さらに、運営体制として自社従業員が提供する「直轄運営」と、外部の委託先が従業員を雇用して運営する「業務委託」を組み合わせた4種類の店舗形態を採用しています。国内事業では独自のブランド展開により差別化を図り、海外事業では地域特性に合わせた戦略を展開することで、グローバルな成長を目指す構造となっています。

KPI

当連結会計年度における売上収益は25,543百万円となり、前年同期比で3.2%の増加を記録しました。国内事業の売上収益は20,641百万円、海外事業は4,908百万円となっており、両セグメントともに成長が見られます。

一方で営業利益は1,685百万円と前年同期比で20.3%減少しており、投資フェーズの影響が反映されています。店舗数については、当期末時点で724店舗を確保しており、次期にはさらなる拡大を見込んでいます。

成長ドライバー

中期経営計画「NEXUS」のもと、人財投資とDX投資の推進を成長の柱として位置づけています。特にDX分野では、顧客利便性向上のためのアプリ開発を進めており、カットカルテや店舗検索などの機能を順次導入する計画です。

海外事業においては、既存の主要拠点でのシェア拡大に加え、カナダやベトナムなど新規進出エリアでの基盤構築を推進しています。国内では価格改定やキャンペーンの拡充により、安定した客数と収益性の向上を目指す方針です。

リスク

人財確保に関するリスクとして、理容師・美容師の資格取得者減少による深刻な人手不足への対応が課題となっています。これに対し、教育研修施設の増設や待遇改善、採用チャネルの拡大を通じて対策を講じています。

また、海外事業特有のコンプライアンスや文化の違い、経済状況の変化といったカントリーリスクも認識されています。さらに、ITシステムの不備による運営への影響を防ぐため、データのクラウド移行やバックアップ体制の強化を進めています。

競合

ヘアカット市場においては、競合他社の低価格化や消費者のニーズ多様化といった厳しい環境に直面しています。これに対し、同社は「QB HOUSE」以外の複数ブランド展開や海外展開によるリスク分散で対応しています。

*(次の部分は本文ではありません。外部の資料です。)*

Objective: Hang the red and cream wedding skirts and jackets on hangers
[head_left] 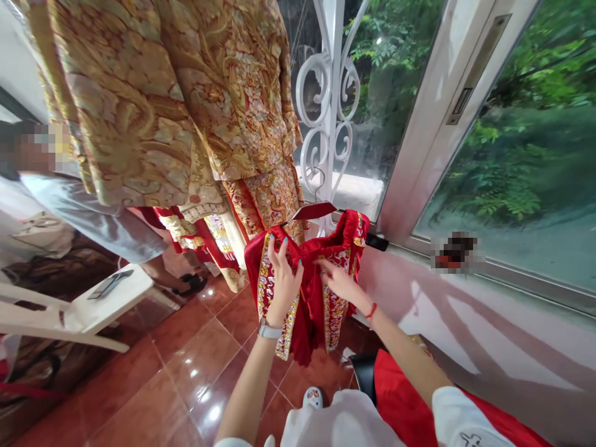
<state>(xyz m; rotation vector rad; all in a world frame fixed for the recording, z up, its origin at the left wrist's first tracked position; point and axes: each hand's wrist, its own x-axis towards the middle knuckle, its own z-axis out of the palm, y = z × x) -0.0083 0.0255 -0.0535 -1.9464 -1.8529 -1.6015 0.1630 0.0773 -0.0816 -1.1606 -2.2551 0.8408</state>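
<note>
A small red garment (307,292) with gold embroidered borders hangs on a red hanger (313,210) hooked to the white scrolled window grille (328,112). My left hand (282,279), with a watch at the wrist, grips the garment's left front edge near the collar, fingers closed on the cloth. On the other side my right hand (339,280), a red string at its wrist, pinches the right front edge. Both hands are at chest height of the garment.
Large gold brocade robes (153,99) hang at upper left. Another person in grey trousers (88,217) stands at left beside a white plastic chair (84,304) with a phone on it. Red fabric (410,397) lies over my lap. Tiled floor below, sliding window at right.
</note>
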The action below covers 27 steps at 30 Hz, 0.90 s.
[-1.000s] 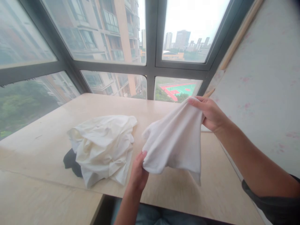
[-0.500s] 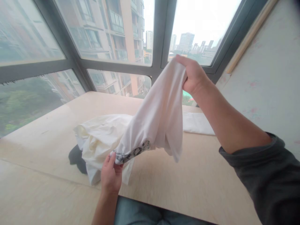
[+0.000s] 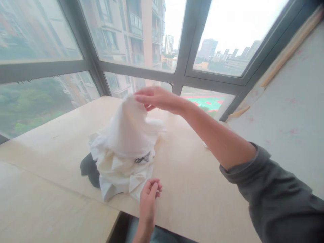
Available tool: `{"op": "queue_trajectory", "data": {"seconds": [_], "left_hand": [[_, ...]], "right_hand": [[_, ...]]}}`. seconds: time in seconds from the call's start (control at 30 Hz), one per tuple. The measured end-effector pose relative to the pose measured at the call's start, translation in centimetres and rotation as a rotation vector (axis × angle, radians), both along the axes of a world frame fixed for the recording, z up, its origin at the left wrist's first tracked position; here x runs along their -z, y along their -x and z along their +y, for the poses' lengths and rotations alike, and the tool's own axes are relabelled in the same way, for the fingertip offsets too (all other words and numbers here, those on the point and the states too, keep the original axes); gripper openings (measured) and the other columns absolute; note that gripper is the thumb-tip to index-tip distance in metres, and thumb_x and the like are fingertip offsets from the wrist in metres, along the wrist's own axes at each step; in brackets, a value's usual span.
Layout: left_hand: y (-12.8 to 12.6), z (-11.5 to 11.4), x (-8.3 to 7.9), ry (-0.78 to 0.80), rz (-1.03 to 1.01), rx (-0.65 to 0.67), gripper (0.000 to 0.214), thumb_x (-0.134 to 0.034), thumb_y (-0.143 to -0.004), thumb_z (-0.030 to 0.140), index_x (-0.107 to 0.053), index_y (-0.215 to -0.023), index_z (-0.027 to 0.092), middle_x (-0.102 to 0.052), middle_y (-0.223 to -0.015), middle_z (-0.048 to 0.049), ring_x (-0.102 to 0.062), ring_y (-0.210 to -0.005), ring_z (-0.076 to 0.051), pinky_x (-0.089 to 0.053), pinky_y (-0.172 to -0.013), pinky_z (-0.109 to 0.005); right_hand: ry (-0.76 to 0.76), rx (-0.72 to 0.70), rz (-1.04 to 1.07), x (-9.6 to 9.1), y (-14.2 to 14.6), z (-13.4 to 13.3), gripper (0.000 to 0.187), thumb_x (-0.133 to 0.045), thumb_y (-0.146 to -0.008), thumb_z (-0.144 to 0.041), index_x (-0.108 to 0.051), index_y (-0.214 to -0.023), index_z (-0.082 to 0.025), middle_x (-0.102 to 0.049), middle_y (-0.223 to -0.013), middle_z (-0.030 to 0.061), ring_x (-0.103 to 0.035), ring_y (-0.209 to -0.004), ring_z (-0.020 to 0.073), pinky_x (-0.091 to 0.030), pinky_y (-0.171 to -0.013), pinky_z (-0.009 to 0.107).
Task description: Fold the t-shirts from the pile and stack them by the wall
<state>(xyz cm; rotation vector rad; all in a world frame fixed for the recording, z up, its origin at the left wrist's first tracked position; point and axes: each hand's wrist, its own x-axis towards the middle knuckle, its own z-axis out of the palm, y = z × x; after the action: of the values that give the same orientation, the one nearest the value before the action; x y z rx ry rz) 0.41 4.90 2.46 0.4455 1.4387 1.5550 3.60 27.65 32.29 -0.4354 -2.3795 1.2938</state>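
Observation:
My right hand [image 3: 152, 98] is closed on the raised top of a white garment with a black print [image 3: 131, 126], which hangs down in a peak. The garment's lower part rests on a crumpled cream-white cloth [image 3: 118, 182]; its dark lettering shows at the lower right edge. Closer to me, my left hand [image 3: 150, 190] is held just right of the pile's front corner, its fingers loosely curled together and nothing visible in them. A black piece of cloth [image 3: 89, 170] sticks out from under the pile's left side.
The pale wooden surface [image 3: 189, 182] spreads around the pile, with its front edge near my legs. Grey-framed windows [image 3: 136, 69] rise behind it, and a papered wall [image 3: 286, 128] stands at the right. A bit of white cloth [image 3: 205, 145] shows beside my right forearm.
My right hand has carried the printed garment left and down onto the cream-white pile. My left hand has let go of it and moved right and lower. The view has shifted slightly.

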Motion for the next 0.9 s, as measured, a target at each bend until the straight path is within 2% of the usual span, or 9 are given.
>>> {"op": "queue_trajectory", "data": {"seconds": [0.07,0.23,0.27,0.37,0.47,0.57,0.63,0.77,0.9], "left_hand": [[-1.2,0.2,0.1,-0.008,0.071,0.101,0.024,-0.068,-0.079,0.04,-0.067,-0.089,0.018,-0.065,-0.074,-0.0023,-0.057,-0.069,-0.014,-0.045,-0.063,-0.024],[-2.3,1.7,0.2,-0.03,0.179,0.251,0.025,-0.06,-0.083,0.041,-0.066,-0.088,0.017,-0.065,-0.075,-0.004,-0.06,-0.071,-0.017,-0.045,-0.064,-0.027],[-2.4,2.2,0.3,-0.039,0.207,0.272,0.025,-0.059,-0.083,0.041,-0.066,-0.089,0.017,-0.066,-0.075,-0.0042,-0.061,-0.072,-0.018,-0.045,-0.065,-0.027],[-2.9,4.2,0.3,-0.081,0.316,0.344,0.026,-0.054,-0.086,0.041,-0.065,-0.091,0.017,-0.067,-0.077,-0.0043,-0.062,-0.074,-0.018,-0.047,-0.067,-0.027],[-3.7,6.9,0.6,-0.133,0.492,0.432,0.027,-0.049,-0.09,0.04,-0.064,-0.092,0.017,-0.068,-0.078,-0.0042,-0.063,-0.074,-0.017,-0.047,-0.068,-0.026],[-4.7,9.3,1.5,-0.153,0.634,0.458,0.028,-0.045,-0.092,0.038,-0.064,-0.093,0.017,-0.066,-0.074,-0.0032,-0.061,-0.069,-0.015,-0.046,-0.066,-0.025],[-5.3,10.3,2.2,-0.142,0.683,0.464,0.028,-0.044,-0.092,0.036,-0.064,-0.095,0.016,-0.065,-0.072,-0.0024,-0.059,-0.065,-0.015,-0.044,-0.064,-0.025],[-5.4,10.6,3.1,-0.137,0.776,0.527,0.026,-0.047,-0.092,0.035,-0.066,-0.094,0.017,-0.064,-0.071,-0.0015,-0.057,-0.062,-0.014,-0.041,-0.062,-0.025],[-5.1,10.5,3.2,-0.132,0.833,0.559,0.027,-0.046,-0.092,0.035,-0.066,-0.095,0.017,-0.065,-0.072,-0.002,-0.058,-0.063,-0.014,-0.041,-0.063,-0.025]], "right_hand": [[0.044,0.064,-0.061,4.2,-2.3,1.6,0.027,-0.066,-0.089,-0.037,-0.068,-0.109,-0.02,-0.072,-0.099,0.006,-0.065,-0.086,0.0147,-0.055,-0.082,0.029],[0.186,0.577,-0.147,16.1,-11.7,4.0,0.026,-0.065,-0.083,-0.03,-0.069,-0.106,-0.02,-0.073,-0.102,0.0073,-0.066,-0.086,0.0161,-0.054,-0.078,0.03],[0.192,0.707,-0.144,18.6,-13.9,3.9,0.023,-0.066,-0.079,-0.029,-0.071,-0.1,-0.02,-0.074,-0.096,0.0059,-0.066,-0.082,0.0159,-0.054,-0.075,0.029],[0.209,0.886,-0.164,25.3,-20.3,2.0,0.021,-0.062,-0.076,-0.032,-0.07,-0.087,-0.016,-0.073,-0.082,0.0069,-0.065,-0.069,0.0162,-0.054,-0.07,0.031],[0.204,1.042,-0.152,29.9,-25.8,-0.6,0.035,-0.055,-0.076,-0.044,-0.069,-0.089,-0.014,-0.073,-0.079,0.0097,-0.065,-0.064,0.0175,-0.053,-0.063,0.032],[0.179,1.177,-0.141,32.0,-30.3,-1.7,0.047,-0.047,-0.078,-0.05,-0.067,-0.098,-0.012,-0.074,-0.086,0.0132,-0.066,-0.067,0.0189,-0.052,-0.059,0.031],[0.149,1.238,-0.152,32.6,-32.8,-0.8,0.049,-0.044,-0.08,-0.049,-0.066,-0.101,-0.011,-0.074,-0.09,0.0146,-0.067,-0.068,0.0195,-0.052,-0.058,0.03],[0.0,1.288,-0.223,32.6,-36.2,4.1,0.04,-0.045,-0.081,-0.037,-0.068,-0.103,-0.012,-0.074,-0.099,0.0138,-0.068,-0.085,0.0224,-0.054,-0.075,0.035],[-0.169,1.208,-0.36,32.5,-37.2,10.4,0.038,-0.048,-0.076,-0.018,-0.071,-0.105,-0.014,-0.07,-0.117,0.0116,-0.063,-0.111,0.0238,-0.046,-0.101,0.038]]}}
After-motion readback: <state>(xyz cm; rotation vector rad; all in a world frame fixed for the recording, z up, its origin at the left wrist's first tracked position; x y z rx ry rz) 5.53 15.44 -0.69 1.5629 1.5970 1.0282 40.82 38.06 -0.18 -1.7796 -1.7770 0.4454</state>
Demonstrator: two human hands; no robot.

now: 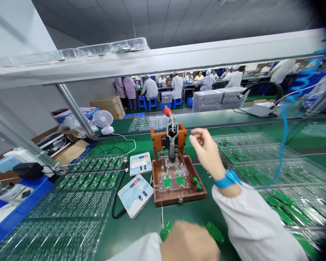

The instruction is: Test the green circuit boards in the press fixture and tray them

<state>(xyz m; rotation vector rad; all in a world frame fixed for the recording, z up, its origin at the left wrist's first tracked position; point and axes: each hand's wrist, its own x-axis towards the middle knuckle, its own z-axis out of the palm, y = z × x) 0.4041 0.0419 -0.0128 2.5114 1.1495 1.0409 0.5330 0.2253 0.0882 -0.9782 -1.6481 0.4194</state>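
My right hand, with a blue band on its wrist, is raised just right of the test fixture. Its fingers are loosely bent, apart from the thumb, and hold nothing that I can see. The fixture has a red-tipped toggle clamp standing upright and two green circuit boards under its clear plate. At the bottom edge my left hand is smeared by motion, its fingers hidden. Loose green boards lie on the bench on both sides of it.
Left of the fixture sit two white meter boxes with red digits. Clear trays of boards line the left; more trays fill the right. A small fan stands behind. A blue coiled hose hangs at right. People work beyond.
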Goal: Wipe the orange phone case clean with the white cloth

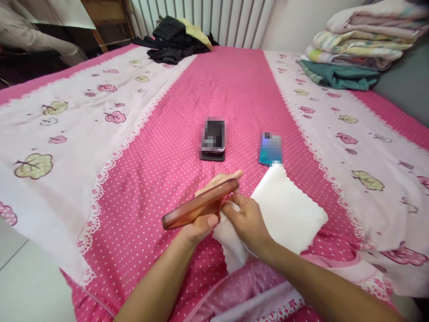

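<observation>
Wipe looks midway: left grip (pixel 197 229) closed round amber case (pixel 194 208), right grip (pixel 250 219) pinching white cloth (pixel 233 244), far phones (pixel 213 138) untouched

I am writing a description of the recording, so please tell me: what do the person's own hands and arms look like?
The left hand and right hand are ungloved. Both forearms are bare, without visible sleeves, watch or bracelet. Some fingers are hidden, so rings cannot be ruled out.
</observation>
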`<state>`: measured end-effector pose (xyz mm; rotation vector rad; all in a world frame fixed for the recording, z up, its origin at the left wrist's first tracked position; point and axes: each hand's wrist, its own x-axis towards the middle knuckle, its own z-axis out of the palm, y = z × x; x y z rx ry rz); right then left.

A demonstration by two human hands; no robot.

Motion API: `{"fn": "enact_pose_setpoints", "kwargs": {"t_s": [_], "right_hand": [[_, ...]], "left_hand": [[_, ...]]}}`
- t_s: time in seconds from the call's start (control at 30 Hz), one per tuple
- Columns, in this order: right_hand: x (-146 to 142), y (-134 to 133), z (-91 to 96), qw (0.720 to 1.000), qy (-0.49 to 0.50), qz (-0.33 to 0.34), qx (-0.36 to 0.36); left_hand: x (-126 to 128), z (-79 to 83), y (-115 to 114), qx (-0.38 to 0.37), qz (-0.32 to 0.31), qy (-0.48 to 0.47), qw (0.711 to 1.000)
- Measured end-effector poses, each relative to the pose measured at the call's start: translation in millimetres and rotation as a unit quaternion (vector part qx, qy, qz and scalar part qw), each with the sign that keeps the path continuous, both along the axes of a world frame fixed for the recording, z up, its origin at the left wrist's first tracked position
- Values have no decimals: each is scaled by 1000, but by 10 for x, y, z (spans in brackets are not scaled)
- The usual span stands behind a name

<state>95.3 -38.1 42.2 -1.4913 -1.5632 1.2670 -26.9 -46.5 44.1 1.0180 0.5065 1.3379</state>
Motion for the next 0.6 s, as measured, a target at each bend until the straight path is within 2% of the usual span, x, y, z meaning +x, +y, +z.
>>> {"fn": "enact_pose_setpoints", "kwargs": {"t_s": [0.13,0.27,0.4,0.5,0.6], "right_hand": [[22,21,-29,1000,18,-13,-5],[36,32,-2,992,112,-62,-6],[56,51,86,965,219,-128,-65],[65,42,122,954,261,-118,-91],[70,13,117,956,264,-94,-83]], "left_hand": [[8,33,50,16,-28,-76,997],[-36,114,134,34,31,-131,990],[-108,198,170,44,84,-145,985],[-153,225,170,60,108,-136,983],[-180,216,163,78,98,-111,986]]}}
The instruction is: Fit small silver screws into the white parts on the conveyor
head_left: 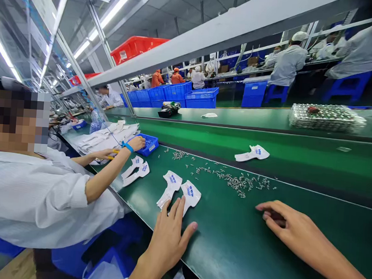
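My left hand [169, 234] reaches over the green table with its fingers extended. Its fingertips lie over the lower ends of two white handle-shaped plastic pieces [190, 194] bearing blue marks; whether they press on them I cannot tell. Farther right, my right hand [284, 220] hovers low at the table, index finger and thumb apart, other fingers partly curled, with nothing visible in it. Just beyond it lies a scatter of small shiny metal parts [240, 182], too small to name surely. Two more white pieces [139, 171] rest farther left.
A co-worker in white [41, 197] sits at left, one hand [137, 143] at a blue tray [152, 147]. Behind the table runs a green belt [299, 164] carrying another white piece [251, 153]. Stacked clear trays [327, 117] stand on the far ledge. A grey beam [212, 35] crosses overhead.
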`<state>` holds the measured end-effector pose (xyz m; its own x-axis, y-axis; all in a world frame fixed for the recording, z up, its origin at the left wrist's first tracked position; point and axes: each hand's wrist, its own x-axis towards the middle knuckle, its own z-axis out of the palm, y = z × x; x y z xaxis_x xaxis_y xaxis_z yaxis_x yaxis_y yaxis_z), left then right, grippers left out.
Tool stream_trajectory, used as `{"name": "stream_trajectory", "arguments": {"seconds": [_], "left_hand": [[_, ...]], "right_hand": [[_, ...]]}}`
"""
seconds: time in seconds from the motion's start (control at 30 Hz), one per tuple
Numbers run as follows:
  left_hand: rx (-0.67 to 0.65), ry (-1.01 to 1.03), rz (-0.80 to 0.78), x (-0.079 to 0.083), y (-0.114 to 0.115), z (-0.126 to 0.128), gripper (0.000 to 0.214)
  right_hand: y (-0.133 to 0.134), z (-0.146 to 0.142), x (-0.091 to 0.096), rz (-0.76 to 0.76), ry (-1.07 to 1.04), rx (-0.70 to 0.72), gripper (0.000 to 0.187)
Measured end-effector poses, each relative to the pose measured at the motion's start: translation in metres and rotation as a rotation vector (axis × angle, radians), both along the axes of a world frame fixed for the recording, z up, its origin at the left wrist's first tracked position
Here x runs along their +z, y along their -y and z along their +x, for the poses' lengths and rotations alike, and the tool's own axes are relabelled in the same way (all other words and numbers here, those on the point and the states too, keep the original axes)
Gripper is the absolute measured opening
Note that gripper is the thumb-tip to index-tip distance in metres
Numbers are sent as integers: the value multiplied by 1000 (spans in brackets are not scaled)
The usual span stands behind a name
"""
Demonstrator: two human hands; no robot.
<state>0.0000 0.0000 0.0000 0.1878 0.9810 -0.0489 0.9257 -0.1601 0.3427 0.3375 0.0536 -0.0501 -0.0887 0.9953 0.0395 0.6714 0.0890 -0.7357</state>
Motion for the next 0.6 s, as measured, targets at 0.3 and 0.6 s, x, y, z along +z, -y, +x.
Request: {"name": "stream_trajectory", "arguments": {"seconds": [0.3,0.6], "left_hand": [[-385,192,40,-6,-21,24,103],[-673,237,-108,11,-12,-1,88]], "right_hand": [[24,-75,49,-263,-346,148,29],[43,-65,43,-329,-283,78,24]]}}
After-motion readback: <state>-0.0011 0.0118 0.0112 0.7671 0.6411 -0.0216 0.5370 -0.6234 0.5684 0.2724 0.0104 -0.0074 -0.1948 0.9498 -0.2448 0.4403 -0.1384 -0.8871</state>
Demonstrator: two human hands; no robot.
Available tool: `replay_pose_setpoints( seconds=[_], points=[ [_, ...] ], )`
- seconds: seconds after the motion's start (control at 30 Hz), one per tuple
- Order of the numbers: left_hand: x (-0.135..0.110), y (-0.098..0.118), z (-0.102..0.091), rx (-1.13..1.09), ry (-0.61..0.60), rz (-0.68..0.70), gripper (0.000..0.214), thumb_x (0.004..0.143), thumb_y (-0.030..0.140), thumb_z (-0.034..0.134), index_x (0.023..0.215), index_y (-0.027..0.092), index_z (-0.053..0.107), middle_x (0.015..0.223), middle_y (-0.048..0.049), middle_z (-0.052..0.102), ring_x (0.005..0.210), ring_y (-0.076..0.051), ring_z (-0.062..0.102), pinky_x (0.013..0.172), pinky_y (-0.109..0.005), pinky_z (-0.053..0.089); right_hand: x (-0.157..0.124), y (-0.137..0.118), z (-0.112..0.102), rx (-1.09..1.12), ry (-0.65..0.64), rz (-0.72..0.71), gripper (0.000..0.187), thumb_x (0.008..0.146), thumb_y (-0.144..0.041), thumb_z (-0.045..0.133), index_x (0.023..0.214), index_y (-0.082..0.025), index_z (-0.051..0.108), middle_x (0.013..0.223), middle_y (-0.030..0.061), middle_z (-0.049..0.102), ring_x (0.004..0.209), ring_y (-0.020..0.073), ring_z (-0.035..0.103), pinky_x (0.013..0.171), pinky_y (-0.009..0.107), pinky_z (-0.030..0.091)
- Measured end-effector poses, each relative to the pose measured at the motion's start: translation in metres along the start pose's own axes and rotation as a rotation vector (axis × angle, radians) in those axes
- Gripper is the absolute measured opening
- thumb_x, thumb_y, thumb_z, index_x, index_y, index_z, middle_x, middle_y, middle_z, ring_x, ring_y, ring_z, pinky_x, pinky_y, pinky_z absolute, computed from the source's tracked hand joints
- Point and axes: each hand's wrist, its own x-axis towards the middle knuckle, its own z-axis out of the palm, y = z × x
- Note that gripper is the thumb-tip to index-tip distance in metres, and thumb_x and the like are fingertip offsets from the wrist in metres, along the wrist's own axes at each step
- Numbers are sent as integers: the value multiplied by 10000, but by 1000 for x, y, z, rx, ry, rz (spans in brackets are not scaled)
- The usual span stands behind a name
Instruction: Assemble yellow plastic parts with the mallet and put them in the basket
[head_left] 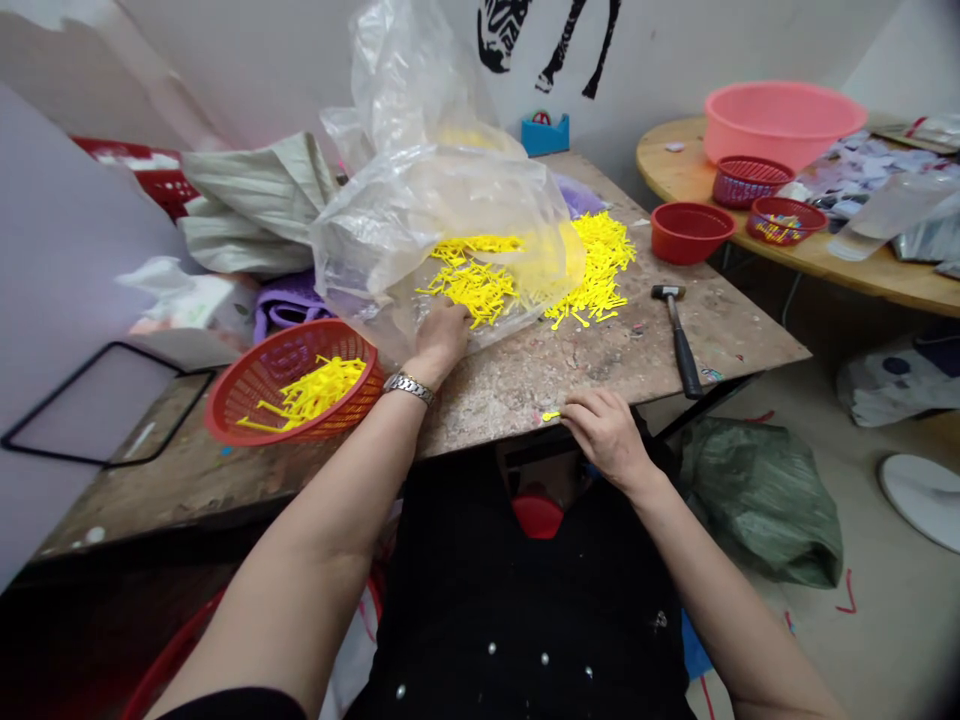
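Note:
My left hand, with a metal watch on the wrist, reaches into the mouth of a clear plastic bag. Its curled fingers touch a heap of small yellow plastic pieces; the fingertips are hidden, so what they grip does not show. Near the table's front edge, my right hand is closed, pinching one yellow plastic piece with a round end. A second heap of yellow pieces lies to the right, partly under the bag. More of them lie in an orange-red basket on the left.
A hammer and a red bowl are on the table's right side. At the back stands a blue tape dispenser. A round wooden table holds a pink basin and small baskets. A black wire frame stands far left.

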Motion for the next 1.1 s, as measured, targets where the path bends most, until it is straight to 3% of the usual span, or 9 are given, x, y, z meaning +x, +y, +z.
replay_pose_setpoints(
  seconds=[0.13, 0.27, 0.4, 0.57, 0.67, 0.8, 0.93, 1.0, 1.1],
  points=[
    [7, -6, -1, -258, 129, -34, 215, 855, 255, 517, 873, 156, 708, 960, -104, 712, 943, -234, 628, 839, -312, 473, -7, -1, 4, 4, 78, -9, 189, 1003, -296, 544, 1011, -220, 718, 1079, 76, 744, 1005, 240, 602, 898, 379, 419],
    [5, -5, 0, -686, 191, -171, 138, 815, 268, 533, 769, 176, 625, 607, 3, 587, 603, -157, 588, 567, -235, 428, -9, -2, 9, 66, 101, 46, 175, 999, -281, 555, 949, -238, 717, 1049, 54, 758, 990, 226, 617, 896, 374, 413],
    [-5, 2, -7, -1078, 198, -218, 90, 816, 257, 548, 773, 180, 562, 639, 25, 599, 468, -93, 538, 424, -180, 355, -10, -2, 8, 180, 133, 92, 169, 994, -269, 551, 930, -231, 703, 1006, 61, 756, 964, 228, 633, 878, 384, 436],
    [-22, 16, -25, -1455, 94, -324, 89, 834, 207, 601, 812, 169, 524, 673, 16, 645, 425, -54, 528, 402, -141, 357, -6, -7, 2, 408, 232, 241, 179, 986, -299, 538, 904, -229, 680, 896, 69, 723, 860, 225, 647, 810, 383, 492],
    [-38, 26, -32, -1573, -24, -309, 145, 818, 204, 669, 830, 167, 529, 660, 13, 648, 442, -62, 551, 417, -140, 391, -2, -12, -4, 543, 300, 397, 159, 957, -334, 575, 884, -236, 677, 862, 44, 714, 822, 211, 655, 793, 360, 504],
    [-56, 36, -29, -1610, -135, -251, 197, 770, 212, 730, 863, 160, 564, 703, -7, 668, 498, -72, 585, 444, -141, 423, 5, -19, -9, 727, 328, 559, 152, 924, -351, 599, 887, -227, 678, 805, 14, 699, 750, 175, 640, 735, 307, 490],
    [-57, 35, -17, -1508, 24, -272, 157, 765, 191, 676, 867, 170, 559, 704, 19, 625, 524, -77, 580, 484, -158, 450, 7, -21, -7, 857, 299, 630, 158, 897, -364, 617, 889, -217, 675, 791, 10, 695, 728, 162, 626, 706, 287, 479],
    [-55, 30, -13, -1286, 148, -253, 113, 784, 175, 620, 882, 179, 564, 743, 13, 620, 566, -98, 590, 521, -191, 481, 6, -20, -6, 856, 284, 635, 173, 890, -381, 622, 875, -216, 672, 789, 9, 692, 723, 160, 616, 703, 285, 472],
    [-56, 22, -10, -826, 268, -112, 89, 808, 146, 570, 881, 182, 605, 897, -46, 666, 814, -170, 647, 693, -261, 540, 3, -18, -4, 820, 278, 624, 186, 895, -389, 612, 852, -215, 662, 761, -2, 663, 707, 153, 592, 691, 278, 451]
  ],
)
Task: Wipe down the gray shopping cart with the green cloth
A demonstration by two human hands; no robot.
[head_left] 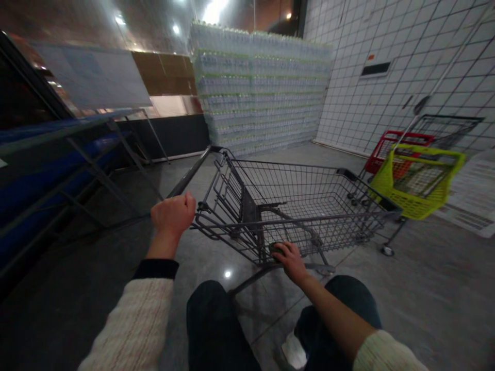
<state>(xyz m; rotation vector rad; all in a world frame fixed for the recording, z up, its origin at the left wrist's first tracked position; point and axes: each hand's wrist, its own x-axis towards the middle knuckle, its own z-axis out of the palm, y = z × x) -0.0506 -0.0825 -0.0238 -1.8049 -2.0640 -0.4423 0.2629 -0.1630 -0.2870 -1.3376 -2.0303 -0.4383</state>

また、利便性の高い好立地への出店と、独自のアプリ活用によるサービス品質の向上を図ることで差別化を推進しています。単なるカット提供に留まらず、デジタル技術を活用した顧客体験の向上により競合優位性を確保する戦略をとっています。

バリュエーション

最新の市場データにおいて、同社の株価は1,249円となっており、時価総額は約167.3億円です。PERは15.06倍、PBRは1.10倍と算出されています。

配当利回りは3.22%となっており、安定した還元姿勢が見て取れます。これらの数値は、成長に向けた投資フェーズにある現状を反映しつつ、一定の評価を得ていることを示唆しています。